The content of the principles
These should make it clear that impersonation of someone (eg fake Facebook page) is covered. This is not clearly a “false allegation” or “grossly offensive” or part of a pattern of harassing conduct.
The limiting factors in clause 17(4)
Consideration should be given to including some provision addressing the role of humour. This is somewhat vexed. Humour can be nasty and harmful, especially to young people. It can also leaven a communication that might otherwise be harmful, or encapsulate a satirical point of importance.
“The extent to which the communication is a legitimate news story” should be a factor in clause 17(4). There may well be a difference between a blogger publishing a communication that says the world is a better place for the death of a “feral” West Coast man in a car accident (which may be grossly offensive, justifying a remedy) and a news story that reports on that blog post (which may well not be). That difference is probably captured in the other limiting factors, but it may be as well to add this as a factor.
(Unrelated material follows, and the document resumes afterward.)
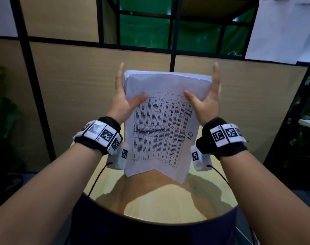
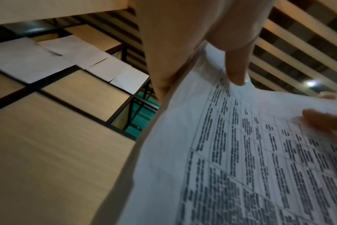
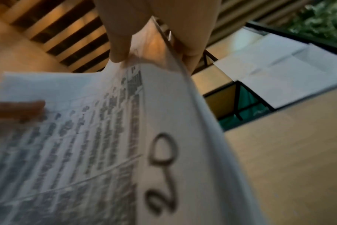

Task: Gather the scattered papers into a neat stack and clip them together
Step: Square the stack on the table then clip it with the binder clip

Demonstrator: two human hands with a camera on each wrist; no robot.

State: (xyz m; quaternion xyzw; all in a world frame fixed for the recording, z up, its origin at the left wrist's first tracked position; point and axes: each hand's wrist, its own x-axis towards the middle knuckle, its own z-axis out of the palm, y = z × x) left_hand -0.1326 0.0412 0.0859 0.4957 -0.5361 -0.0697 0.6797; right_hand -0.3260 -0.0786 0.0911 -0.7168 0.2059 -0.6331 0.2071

Alternatively, the mainstream media should be excluded from the complaints regime in cases where there is an established complaints body with power to issue take-down orders, and rapidly if necessary, such as the Online Media Standards Authority. (This may incentivise the Press Council to acquire this power).
Consideration should be given to including some provision dealing with opinions. They are generally regarded as being more important to protect because they often contribute to a debate, and less harmful because the audience know they can disagree with them. This can be overstated - opinions expressed by influential people can be very harmful, and opinions do not always contribute to useful discussions. But “the extent to which the communication is recognisable as the expression of opinion” may be worth including in the clause 17(4) list.
Clause 17(5) seems partially to duplicate clause 6(2).
Cases involving child and youth bullying should go to the Youth Court, not the ordinary District Court.
When the Act talks about “content hosts”, it should clarify whether it means site hosts or page administrators or both (clauses 17, 20).
Orders against third parties should only be made when those parties have a right to be advised of the application in advance and right to respond, except in exceptional circumstances.
Consideration should be given to what happens when two complainants complain about each other’s communications.
Clause 15(1) touches on this, but it should be made explicit that both parties have a right of appeal.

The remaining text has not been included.